Return all lines of the listing below that carry the word "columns".

===== DATA =====

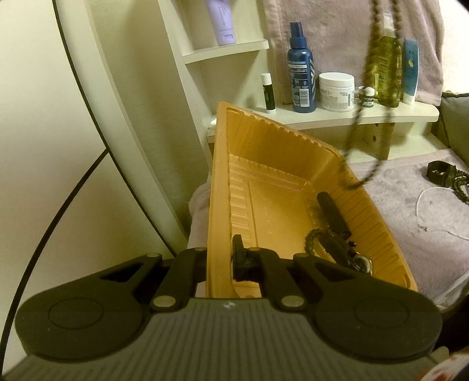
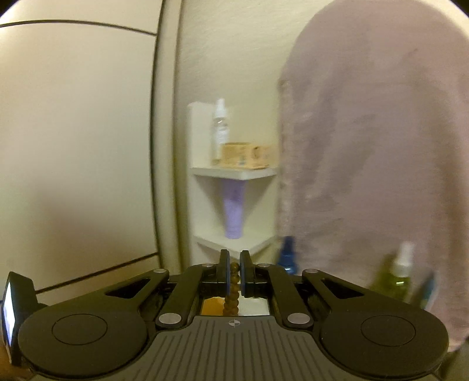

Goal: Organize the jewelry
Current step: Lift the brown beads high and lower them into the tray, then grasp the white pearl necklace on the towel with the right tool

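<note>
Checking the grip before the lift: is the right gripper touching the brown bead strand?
Touching. The right wrist view shows the right gripper with both pads closed on the brown bead strand.

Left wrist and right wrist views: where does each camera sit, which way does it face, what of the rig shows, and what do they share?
Left wrist: on the left gripper, angled down into the tilted orange tray it clamps by the wall; only its own fingers show.
Right wrist: on the right gripper, facing nearly level at the corner shelf; its fingers pinch a bead strand.
Shared: bead strand, purple tube, blue spray bottle.
</note>
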`<state>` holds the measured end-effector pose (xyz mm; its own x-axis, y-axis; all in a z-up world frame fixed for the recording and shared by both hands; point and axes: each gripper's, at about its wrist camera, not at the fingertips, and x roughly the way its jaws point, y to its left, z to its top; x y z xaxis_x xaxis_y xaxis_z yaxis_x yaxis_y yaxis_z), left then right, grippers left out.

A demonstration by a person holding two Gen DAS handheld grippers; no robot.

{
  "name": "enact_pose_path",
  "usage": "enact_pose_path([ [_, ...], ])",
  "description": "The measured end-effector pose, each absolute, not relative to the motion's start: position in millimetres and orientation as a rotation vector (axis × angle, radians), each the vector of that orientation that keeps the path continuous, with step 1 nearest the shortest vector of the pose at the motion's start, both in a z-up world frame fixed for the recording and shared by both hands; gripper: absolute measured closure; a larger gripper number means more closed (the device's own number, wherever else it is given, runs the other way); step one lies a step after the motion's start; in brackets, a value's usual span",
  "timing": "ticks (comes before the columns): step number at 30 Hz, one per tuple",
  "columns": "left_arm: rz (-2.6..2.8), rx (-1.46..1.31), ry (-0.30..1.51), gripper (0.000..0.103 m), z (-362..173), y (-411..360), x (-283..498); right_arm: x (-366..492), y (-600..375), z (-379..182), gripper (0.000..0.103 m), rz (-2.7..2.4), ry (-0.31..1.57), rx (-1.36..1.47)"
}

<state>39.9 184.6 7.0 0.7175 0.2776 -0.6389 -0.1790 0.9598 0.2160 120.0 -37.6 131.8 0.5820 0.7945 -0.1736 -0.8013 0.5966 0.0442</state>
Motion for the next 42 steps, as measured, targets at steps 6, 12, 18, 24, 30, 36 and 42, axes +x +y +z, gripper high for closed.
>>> enact_pose_path([
  [6,0.252,0.138,0.727,0.098,7,184,39,132,-3,98,0.097,0.989,0.302,-0.036],
  [12,0.254,0.131,0.727,0.098,7,186,39,138,16,56,0.097,1.042,0.445,-0.057],
  [18,0.254,0.129,0.728,0.098,7,187,39,135,24,23,0.097,1.1,0.563,-0.08],
  [24,0.254,0.129,0.729,0.098,7,187,40,133,19,2,0.096,1.08,0.623,-0.097],
  [30,0.254,0.13,0.729,0.098,7,188,39,138,-3,-3,0.056,1.011,0.603,-0.043],
  [36,0.253,0.132,0.729,0.098,7,189,39,142,-60,-4,0.056,0.856,0.576,0.03],
  [42,0.254,0.136,0.729,0.098,6,188,39,142,-129,-11,0.056,0.665,0.599,0.091],
])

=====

[RESULT]
  "timing": "ticks (comes before the columns): step number at 30 Hz, one per tuple",
  "columns": "left_arm: rz (-2.6..2.8), rx (-1.46..1.31), ry (-0.30..1.51), gripper (0.000..0.103 m), z (-362..173), y (-411..360), x (-283..498); right_arm: x (-366..492), y (-600..375), z (-379..182), gripper (0.000..0.103 m), rz (-2.7..2.4), ry (-0.31..1.57), rx (-1.36..1.47)"

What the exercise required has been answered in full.